Materials and Methods

MPTP (18 mg/kg x 4 doses at 2 hrs/dose, n = 6) or PBS (10 ml/kg, n = 5) was injected into mice via i.p. route. MnCl2 (60 mg/kg) was injected i.p. 4 hours after MPTP/PBS. The 2nd MnCl2 injection was carried out 24 hours after MPTP/PBS. MRI was performed 48 hours after MPTP/PBS on a 7T/21 cm MRI scanner (Bruker, Billerica, MA). Mice were scanned using T1-wt MRI (3D FLASH, TR = 20 ms, flip angle = 20o). The T1-wt images were then registered to a MEMRI-based rat brain atlas and compared by t-tests for regional MRI signal enhancement between PBS controls and MPTP injected mice. After MRI, animals were euthanized and brains recovered for immunohistological validation. Thirty μm frozen sections were labeled with rabbit polyclonal antibody for tyrosine hydroxylase (TH+). Images were captured with 10× objective using Nuance EX multispectral imaging system fixed to a Nikon Eclipse E800.

Results

Fig 1 shows the averaged MEMRI enhancement in MPTP mice (Fig 1A) and PBS controls (Fig 1B). Signal intensities of substantia nigra (SN) and hypothalamus (HY) were lower in MPTP mice compared to controls (P<0.05, Fig 2A). In addition, signal intensities of motorsensory cortex (MS-Ctx), and striatum (STR) were higher in MPTP mice compared to controls (P<0.05, Fig 2B). Dopaminergic (DA) neuron loss was observed in MPTP mice (Fig 3).

Discussion

After MPTP intoxication, significant DA neuron loss occurs within the SN and striatum and the rate of neurodegeneration reaches maximum at 2 days post-injection3. Gliosis is also significant by day 24. Our previous study2 demonstrated MEMRI enhancement correlates with astrocyte activation.

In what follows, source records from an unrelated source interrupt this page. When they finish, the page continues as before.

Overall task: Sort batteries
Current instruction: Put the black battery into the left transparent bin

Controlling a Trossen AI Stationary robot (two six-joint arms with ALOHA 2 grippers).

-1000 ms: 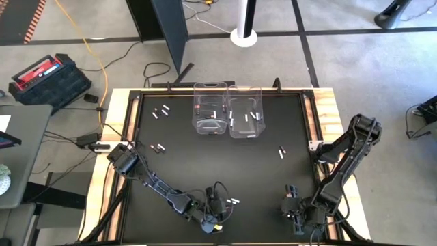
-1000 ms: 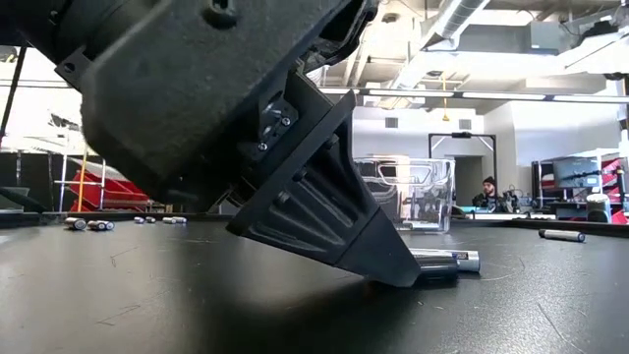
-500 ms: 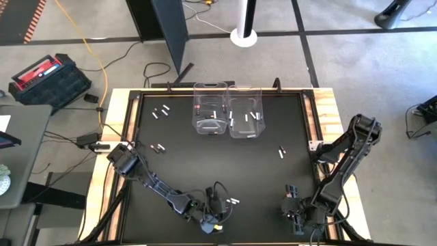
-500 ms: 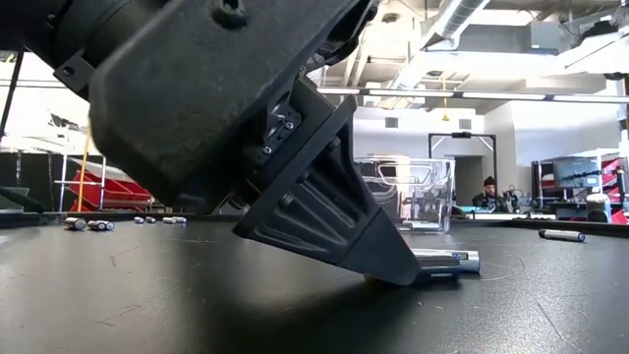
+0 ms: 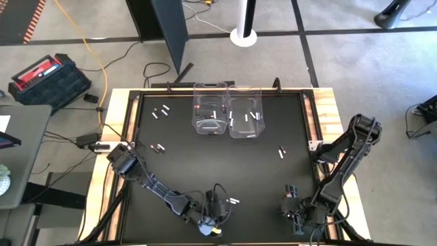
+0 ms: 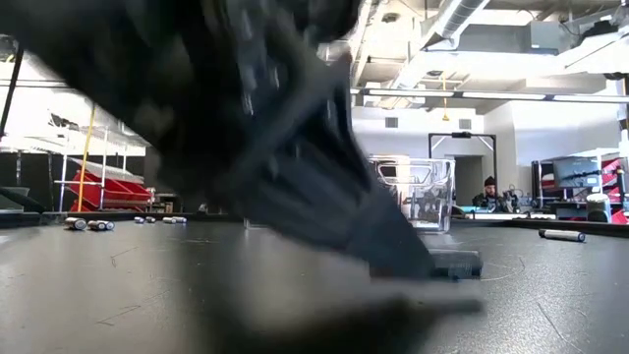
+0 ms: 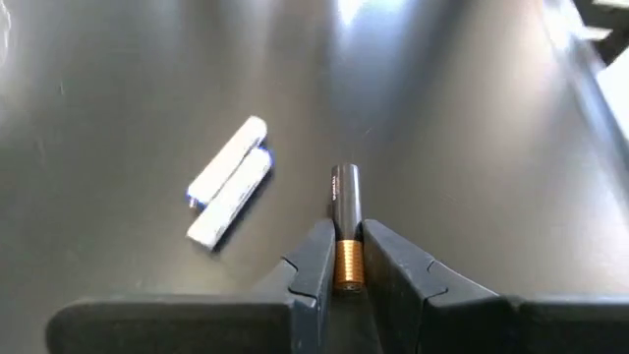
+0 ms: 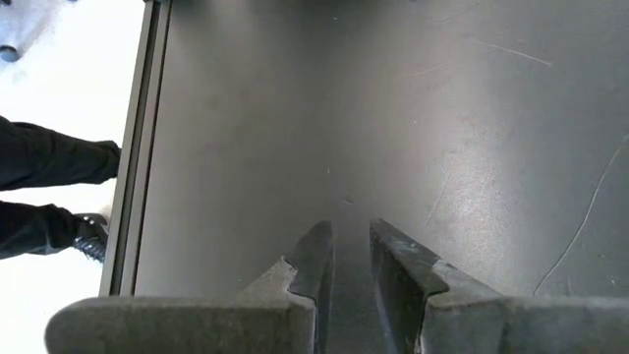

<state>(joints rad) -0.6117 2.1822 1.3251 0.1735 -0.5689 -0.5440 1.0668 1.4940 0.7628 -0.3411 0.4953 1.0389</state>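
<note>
My left gripper (image 5: 217, 205) (image 7: 345, 258) stands near the table's near edge, shut on a dark battery with a copper end (image 7: 345, 211) (image 6: 458, 264). Two white batteries (image 7: 228, 182) (image 5: 234, 201) lie side by side on the black table just beside it. More batteries lie loose at the far left (image 5: 160, 111), the left (image 5: 158, 147) and the right (image 5: 281, 152). My right gripper (image 5: 295, 208) (image 8: 351, 248) waits at the near right, its fingers a little apart with nothing between them. My left gripper pinches the battery's copper end (image 7: 347, 267) between its two fingers. The fingers slant down toward the table and lie along the battery, whose dark end (image 7: 345, 182) sticks out ahead of the fingertips. I cannot tell whether the battery is clear of the table.
Two clear plastic bins (image 5: 210, 109) (image 5: 244, 113) stand side by side at the far middle, with a few batteries in them. The table has a raised wooden rim (image 5: 116, 130). A bare black stretch lies between the bins and the grippers.
My left gripper has tipped a little over the dark battery and is blurred with motion in the low view. The white batteries beside it have stayed where they were.
</note>
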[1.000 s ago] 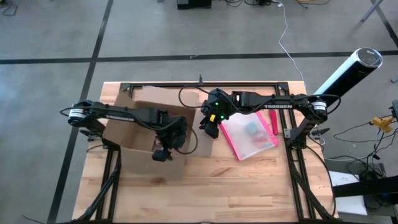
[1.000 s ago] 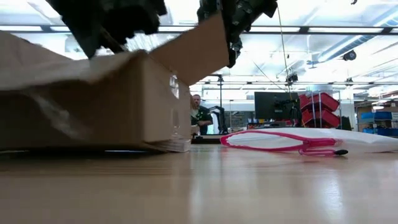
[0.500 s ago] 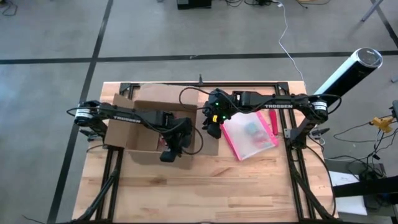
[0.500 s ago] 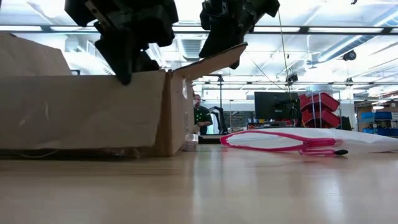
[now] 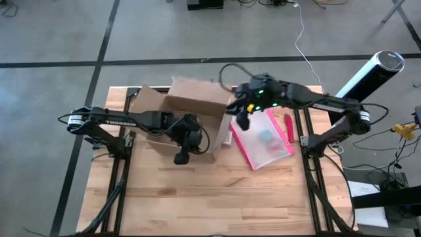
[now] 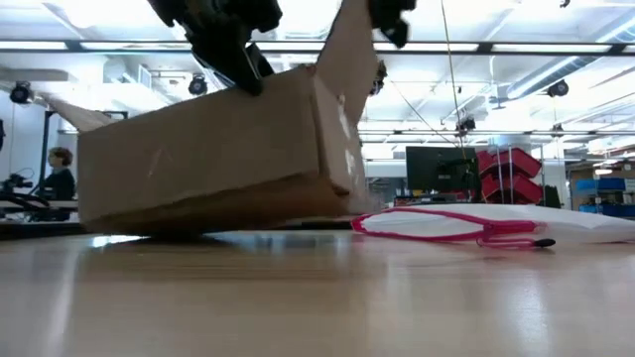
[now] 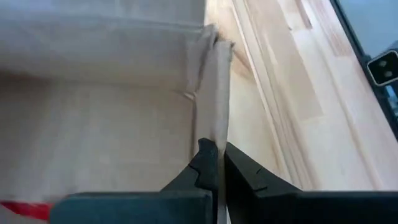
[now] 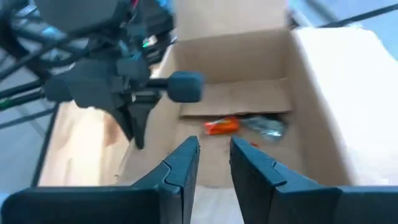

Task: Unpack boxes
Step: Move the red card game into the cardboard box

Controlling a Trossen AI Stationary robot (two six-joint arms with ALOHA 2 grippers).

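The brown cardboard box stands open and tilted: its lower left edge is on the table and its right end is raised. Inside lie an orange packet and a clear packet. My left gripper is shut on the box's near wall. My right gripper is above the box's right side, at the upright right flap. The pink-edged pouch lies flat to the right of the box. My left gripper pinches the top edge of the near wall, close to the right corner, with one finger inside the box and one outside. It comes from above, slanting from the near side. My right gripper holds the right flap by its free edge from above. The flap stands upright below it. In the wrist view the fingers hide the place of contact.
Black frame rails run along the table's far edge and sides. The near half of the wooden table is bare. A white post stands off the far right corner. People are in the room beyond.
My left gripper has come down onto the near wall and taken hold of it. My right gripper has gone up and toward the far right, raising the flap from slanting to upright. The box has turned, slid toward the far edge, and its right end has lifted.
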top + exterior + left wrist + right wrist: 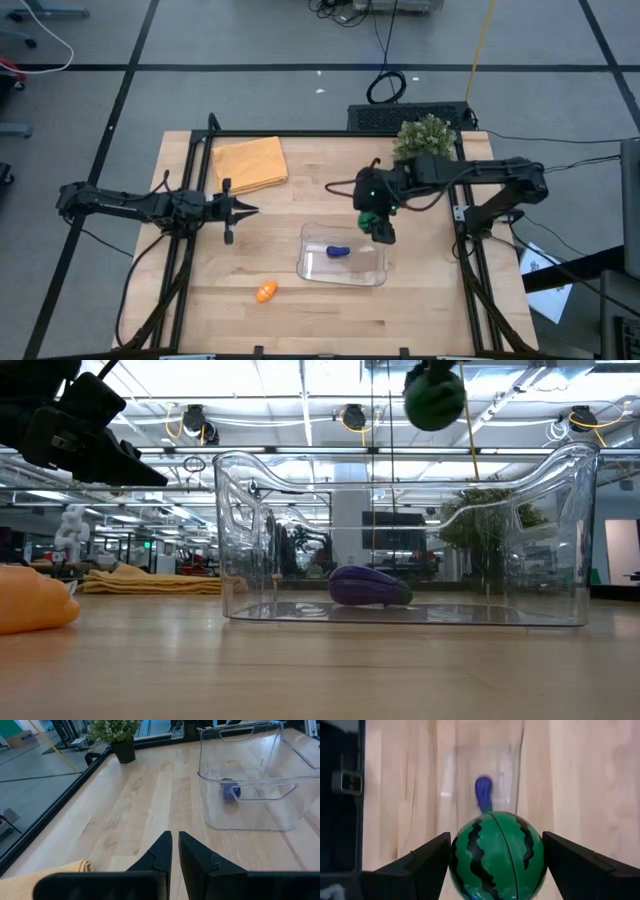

In another study3, we determined that, gliosis and neuronal damage occur simultaneously, but offset the effects of neuronal activation and astrocyte activation. The combined pathologic effects determine MEMRI results. This study indicated at 2 days after MPTP injection, the effect of neuronal loss outweighed gliosis producing decreased MEMRI signal intensity within the SN and HY. Immunohistological analysis confirmed the neuronal loss in SN. The signal enhancement on MS-Ctx and STR suggested elevated glial activation. We are working on immunohistology to confirm the finding. These results confirm the ability of MEMRI to detect frank neurodegeneration and areas of neuroinflammation, which is proven by our previous studies1,2 , as well as documenting the effects of MPTP on HY, an unexpected finding.

Acknowledgements

This study is partially supported by K25 MH08985, NIH R01 NS070190

References

1. Bade et al, Improved visualization of neuronal injury following glial activation by manganese enhanced MRI, J Neuroimmune Pharmacol. 2013.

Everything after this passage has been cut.